B_{Loughlin} {(t)}^{2} = \frac{a_{1}^{2} (t) + a_{2}^{2} (t)}{a_{1}^{2} (t) + a_{2}^{2} (t)} + \frac{a_{1}^{2} (t) a_{2}^{2} (t) {(φ_{1}^{'} (t) - φ_{2}^{'} (t))}^{2}}{{(a_{1}^{2} (t) + a_{2}^{2} (t))}^{2}}

(9)

φ_{avg} (t) = \frac{a_{1}^{2} (t) φ_{1}^{'} + a_{2}^{2} (t) φ_{2}^{'} (t)}{a_{1}^{2} (t) + a_{2}^{2} (t)}

(10)

In SHM, the above methods can be used to effectively extract meaningful frequency characteristics from the vibration signals, thereby identifying damage. By updating x(t) and checking whether it meets the threshold conditions, characteristic representing bridge damage can be extracted iteratively. x(t) is the IMF signal sequence, and its frequency spectrum X(f) is obtained through the Fast Fourier Transform (FFT).
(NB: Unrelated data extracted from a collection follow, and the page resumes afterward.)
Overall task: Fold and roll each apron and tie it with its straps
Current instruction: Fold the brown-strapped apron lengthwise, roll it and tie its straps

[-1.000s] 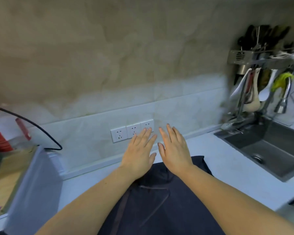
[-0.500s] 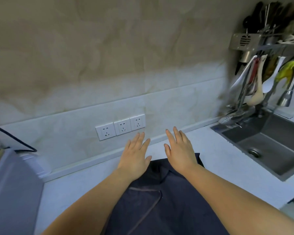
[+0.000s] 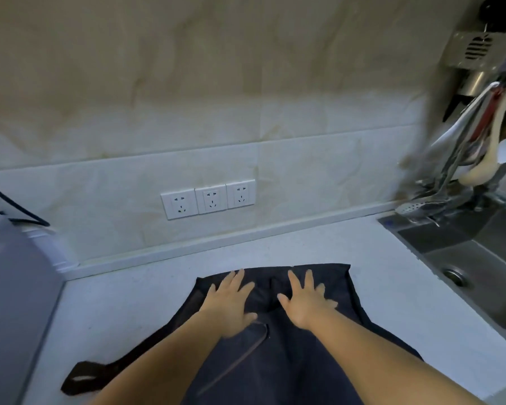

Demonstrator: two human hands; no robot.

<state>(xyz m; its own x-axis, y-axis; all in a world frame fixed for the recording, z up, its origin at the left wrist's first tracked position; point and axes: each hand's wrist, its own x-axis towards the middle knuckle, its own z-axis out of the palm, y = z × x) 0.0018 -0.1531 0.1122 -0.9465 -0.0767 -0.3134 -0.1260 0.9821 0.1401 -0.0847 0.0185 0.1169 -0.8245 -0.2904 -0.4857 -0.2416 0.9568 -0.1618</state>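
Fingers (image 3: 236,280) of both hands spread flat on dark apron (image 3: 289,361); its top edge just beyond.

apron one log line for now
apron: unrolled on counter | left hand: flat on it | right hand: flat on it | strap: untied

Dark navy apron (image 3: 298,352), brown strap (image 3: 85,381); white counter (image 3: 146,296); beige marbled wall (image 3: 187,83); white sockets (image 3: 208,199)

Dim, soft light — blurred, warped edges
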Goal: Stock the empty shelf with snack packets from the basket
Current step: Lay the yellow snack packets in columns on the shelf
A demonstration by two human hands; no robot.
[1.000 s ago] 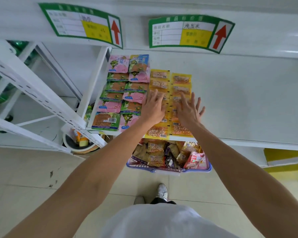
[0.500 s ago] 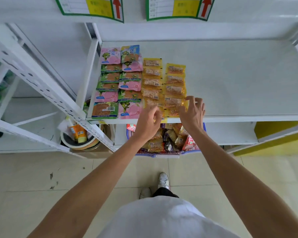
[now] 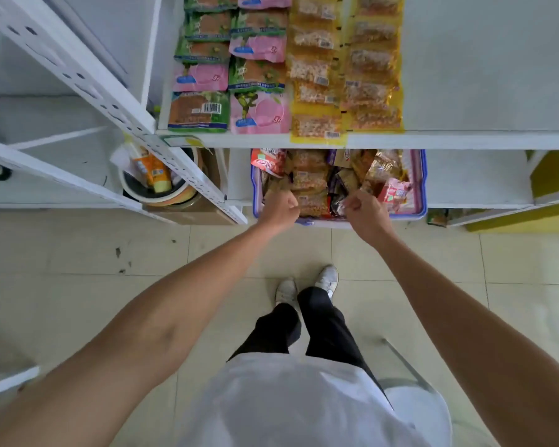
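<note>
- Both my hands are down in the basket [image 3: 421, 188], which sits on the low tier directly under the shelf [image 3: 484, 75] I'm stocking.
- My left hand [image 3: 279, 209] is at the basket's left half and my right hand [image 3: 365, 216] at its middle, with a peanut packet [image 3: 310, 201] between them.
- The fingers of both hands are curled in tight. The right fingers sit against a dark foil packet [image 3: 336, 204] and the left against a brown packet [image 3: 276, 185], but I cannot tell whether either is truly pinched.
- The remaining snack packets [image 3: 381, 174] lie jumbled just beyond my knuckles, away from me, at mixed angles with no common long axis.
- The relation that counts: the shelf's front lip [image 3: 449, 141] overhangs the back of the basket. I judge a straight lift would catch it, so anything gripped should come towards me first, then up and over.
- On the shelf, the green and pink packets [image 3: 229, 75] and two columns of yellow packets [image 3: 345, 72] fill the left, running front to back, with the front yellow one poking over the lip.
- The open room is the bare board to the right of the yellow columns. My right hand is nearer to it.
- The slanted white post [image 3: 110, 101] crowds the left side, so I favour working rightward.
</note>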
Energy entropy is defined as:

H_{X} (f) = - \sum_{i = 1}^{N} \frac{| X (f_{i}) |^{2}}{\sum_{i = 1}^{N} | X (f_{i}) |^{2}} \log \frac{| X (f_{i}) |^{2}}{\sum_{i = 1}^{N} | X (f_{i}) |^{2}}

(11)

where

| X (f_{i}) |^{2}

represents the energy of the signal at that frequency point, and N is the total number of sampling points in the spectrum. The incremental IMF energy entropy ΔH quantifies the variation in energy entropy over time, representing the energy entropy increment in different iterations. The calculation formula is:

Δ H = H_{X} (f, t) - H_{X} (f, t - 1)

(12)

where H_X(f,t) is the energy entropy of the IMF signal at time t. By calculating the change in energy entropy ΔH, it is possible to assess whether the signal contains effective components. Effective components typically exhibit significant increases in energy entropy, while noise components exhibit smaller increases in energy entropy.

2.2. Deep CNNs

With the rapid development of deep learning technology, CNNs have become core tools in signal processing and pattern recognition. In the field of bridge health monitoring and damage identification, CNNs have demonstrated exceptional performance. The GoogLeNet network [47] consists of 9 Inception modules connected in series. The Inception module effectively captures local features of different sizes by using 1 × 1, 3 × 3, and 5 × 5 convolution kernels in parallel, while the 3 × 3 pooling layer helps extract global information, as shown in Figure 1a. The Inception modules are capable of capturing features at different scales, enhancing the network ability to recognize various targets. Due to the introduction of the Inception structure, GoogLeNet has better performance compared with VGG and AlexNet in depth while having fewer parameters, resulting in lower memory and computational resource requirements. The overall structure of GoogLeNet is shown in Figure 1b, which includes an input layer, a 7 × 7 convolutional layer, a 3 × 3 max pooling layer, two 3 × 3 convolutional layers, and nine Inception modules. These components are connected to a global average pooling layer, followed by a Dropout layer, a fully connected layer, a Softmax layer, and the final classification output layer. This multi-scale feature fusion enables GoogLeNet to simultaneously focus on damage features at different levels and scales when processing bridge damage signals.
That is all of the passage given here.